Michael Frisch is featured in “Changing Paths of Academic Lives,” by Harvey J. Graff, an eminent historian of literacy. This is an unusual collection of very informal autobiographical essays by diverse historians who have had distinctive paths through academic careers, organized in cohorts across 4+ decades. Frisch contributed the lead-off essay, which includes anecdotes and reflections about his experiences in Buffalo and at UB from 1970 on, in two departments and then in consulting work following early retirement. The book is available now, free, via the online link below; hard copy expected in a few months. Frisch will be very interested in responses from those who “were there” AND those who’ve come after, faculty and students. Check out: Changing Paths of Academic Lives ... 1960s to 2020s and Beyond
Sarah Handley-Cousin has a new edited volume out, written and edited along with her colleagues in the Nursing Clio Editorial Collective. The volume includes short, accessible essays on the health, gender and sexuality centered around the theme of reproductive health history. The volume was published by Rutgers University Press in September 2025 in the “Critical Issues in Health and Medicine” series.

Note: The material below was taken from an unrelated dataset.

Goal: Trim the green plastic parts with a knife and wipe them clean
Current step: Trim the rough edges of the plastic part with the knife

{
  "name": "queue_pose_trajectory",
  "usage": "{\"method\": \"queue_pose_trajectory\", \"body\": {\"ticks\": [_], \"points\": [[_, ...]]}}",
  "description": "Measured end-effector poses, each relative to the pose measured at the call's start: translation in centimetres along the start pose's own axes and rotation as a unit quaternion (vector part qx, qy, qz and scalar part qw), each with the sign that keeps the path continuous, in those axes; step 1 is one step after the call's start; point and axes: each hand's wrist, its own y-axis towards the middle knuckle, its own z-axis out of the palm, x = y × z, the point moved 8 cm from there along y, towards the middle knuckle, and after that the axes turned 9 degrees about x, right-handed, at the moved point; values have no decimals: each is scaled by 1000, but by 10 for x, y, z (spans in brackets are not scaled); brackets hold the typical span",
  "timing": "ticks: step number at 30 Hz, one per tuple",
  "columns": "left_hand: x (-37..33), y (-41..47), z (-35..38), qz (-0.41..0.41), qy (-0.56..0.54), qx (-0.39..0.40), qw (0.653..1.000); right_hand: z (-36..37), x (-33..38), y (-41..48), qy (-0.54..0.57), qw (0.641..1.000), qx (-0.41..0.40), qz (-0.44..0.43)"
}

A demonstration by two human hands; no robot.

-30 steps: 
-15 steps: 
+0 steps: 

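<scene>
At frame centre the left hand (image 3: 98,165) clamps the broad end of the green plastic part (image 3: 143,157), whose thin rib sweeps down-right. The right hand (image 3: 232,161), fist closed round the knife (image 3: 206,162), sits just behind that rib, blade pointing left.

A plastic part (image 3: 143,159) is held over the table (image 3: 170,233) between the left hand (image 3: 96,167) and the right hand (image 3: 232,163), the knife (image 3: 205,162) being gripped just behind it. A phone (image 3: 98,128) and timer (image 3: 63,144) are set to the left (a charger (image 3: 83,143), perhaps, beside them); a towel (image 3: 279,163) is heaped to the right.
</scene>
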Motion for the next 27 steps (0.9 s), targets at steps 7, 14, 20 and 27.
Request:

This is the first print book for the Nursing Clio Editorial Collective, who have been working together to publish accessible essays on the intersections of health, gender and history since 2012. Handley-Cousins has been the executive editor of NC since 2021.
Assistant Teaching Professor, is pleased to share the publication of his new book, Mantle of the Sufi Kings (Cambridge University Press), which explores a longstanding historical puzzle: how a small mystical order rose to become one of the most powerful states of the early modern Middle East. The rise and consolidation of Safavid rule in Iran marked a turning point in the history of the Islamic world. In this study, he examines how ideals of loyalty, social cohesion and power dynamics rooted in Sufi thought underpinned the Safavid community’s remarkable ascent.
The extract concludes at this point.